IGOR FERNÁNDEZ
PSICOLOGÍA

Confiar en el grupo

No hace tanto tiempo, las calles de los barrios, de las ciudades pequeñas y de los pueblos estaban plagadas de círculos; de círculos de personas, de tres, cuatro, o más, que se orientaban a sí mismas durante el rato del encuentro. El círculo se cerraba del exterior por ese lapso, se creaba una intimidad fugaz propia de ese momento y de las personas que lo formaban, propia del tema que salía a colación, pero sobre todo, propia del encuentro.
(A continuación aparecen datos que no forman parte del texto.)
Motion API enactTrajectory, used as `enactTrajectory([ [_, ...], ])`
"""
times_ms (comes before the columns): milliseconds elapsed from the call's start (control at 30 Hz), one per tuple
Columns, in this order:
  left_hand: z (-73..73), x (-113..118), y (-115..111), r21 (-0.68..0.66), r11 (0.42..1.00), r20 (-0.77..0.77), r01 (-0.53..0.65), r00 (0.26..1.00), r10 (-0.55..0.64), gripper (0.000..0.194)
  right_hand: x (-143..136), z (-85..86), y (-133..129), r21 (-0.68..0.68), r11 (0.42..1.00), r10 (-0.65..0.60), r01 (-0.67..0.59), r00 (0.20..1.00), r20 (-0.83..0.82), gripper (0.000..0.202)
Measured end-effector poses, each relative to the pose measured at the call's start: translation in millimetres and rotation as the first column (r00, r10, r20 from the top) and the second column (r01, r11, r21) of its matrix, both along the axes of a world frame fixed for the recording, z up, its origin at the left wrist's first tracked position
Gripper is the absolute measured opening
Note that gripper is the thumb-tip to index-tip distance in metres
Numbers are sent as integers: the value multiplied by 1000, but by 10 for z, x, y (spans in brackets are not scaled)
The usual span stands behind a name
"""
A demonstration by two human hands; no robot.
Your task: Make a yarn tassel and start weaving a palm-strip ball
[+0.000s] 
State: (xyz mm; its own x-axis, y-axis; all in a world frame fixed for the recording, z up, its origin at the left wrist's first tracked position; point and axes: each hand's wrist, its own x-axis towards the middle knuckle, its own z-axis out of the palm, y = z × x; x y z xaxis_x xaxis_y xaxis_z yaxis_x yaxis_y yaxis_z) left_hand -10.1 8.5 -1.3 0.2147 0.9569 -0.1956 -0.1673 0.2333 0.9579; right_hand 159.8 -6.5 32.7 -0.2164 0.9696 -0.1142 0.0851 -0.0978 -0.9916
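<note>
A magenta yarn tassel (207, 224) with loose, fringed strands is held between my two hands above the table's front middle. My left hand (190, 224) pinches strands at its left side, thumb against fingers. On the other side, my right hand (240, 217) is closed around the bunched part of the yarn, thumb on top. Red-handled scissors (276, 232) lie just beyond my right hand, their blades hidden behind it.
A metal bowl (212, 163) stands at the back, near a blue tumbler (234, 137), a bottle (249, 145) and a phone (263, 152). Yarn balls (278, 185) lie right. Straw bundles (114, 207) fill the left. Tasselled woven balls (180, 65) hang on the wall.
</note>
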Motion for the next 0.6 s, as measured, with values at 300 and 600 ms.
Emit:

Durante miles de años, la ritualidad de los encuentros cotidianos, con sus diferentes fines, con sus microprotocolos, nos ha dotado de pequeños lugares de anclaje a los otros, en una sociedad creciente en tamaño y complejidad. Los círculos de cuerpos y rostros sobre la acera, sobre el barro, en una taberna, a la puerta de un colegio o en un funeral son maneras espontáneas de crear cohesión entre las personas; y no es casual que, en muchas culturas, lo circular simbolice la cohesión, la completitud, y también la protección, o lo cerrado.

En nuestra cultura, los encuentros espontáneos han dado paso a otro tipo de cohesión, quizá más abstracta, en la que el individuo se relaciona con un todo cada vez con menos intermediarios. Es evidente que, si pensamos en cada uno de nosotros, los grupos a los que pertenecemos nos ofrecen seguridad en diferente grado; por ejemplo, hay personas que necesitan un encuentro cara cara, de uno a uno, para sentirse seguros, libres y poder hablar íntimamente de quiénes son en realidad, de sus opiniones o emociones. Para otras personas no es tan imprescindible la díada, o incluso les resulta agobiante o invasiva, y se sienten más flexibles un grupos pequeños de cuatro o cinco personas. Otra gente, en cambio, no tiene problema con grupos más grandes, de diez o quince, pero por encima de eso, la sensación de “ser yo”, se diluye más y más en un “nosotros”.

La pertenencia sigue a veces un camino similar, pudiendo notar la similitud personal con las personas de esos círculos concéntricos que podrían simbolizar los grupos a los que pertenecemos, y cómo esa similitud se transforma a medida que nos adentramos en un grupo mucho mayor. Entonces nos aglutinan ideas, abstracciones, mientras que en el grupo de cuatro o de diez hay un espacio para la intimidad del mundo interno emocional y psicológico en general de sus integrantes.

La desaparición de los círculos cotidianos es cada vez más evidente, son cada vez más fugaces, necesitan cada vez más un tema vertebrador, un objetivo, quedando la mera presencia compartida en un segundo o tercer plano. Si damos un salto a nuestros parientes primates y pensamos en la cantidad de rituales de pertenencia en los que pasan su tiempo, podemos ver lo arraigada de esta necesidad también en nuestros genes heredados de etapas evolutivas anteriores.

Es cierto que lo hacen entre parientes y “afines”, pero esa preocupación porque suceda, por quitarse mutuamente los parásitos, dormir cerca físicamente o jugar fortalece el grupo grande como pocas cosas. Hoy, quizá no tengamos tiempo, nos aburramos mutuamente, nos demos pereza o nos entre la crítica de los demás, pero quizá parar a mirarnos a la cara, sin resultados, sin más pretensión, y tal vez sacar sillas a la calle, quizá bailar en la calle, hacer teatro, deporte, jugar, y chocarnos, molestarnos, invitarnos, reconocernos en torno a pequeños círculos, fortalezca como ha hecho siempre nuestro clan, nuestra tribu, nuestra ciudad y nuestra identidad como seres humanos.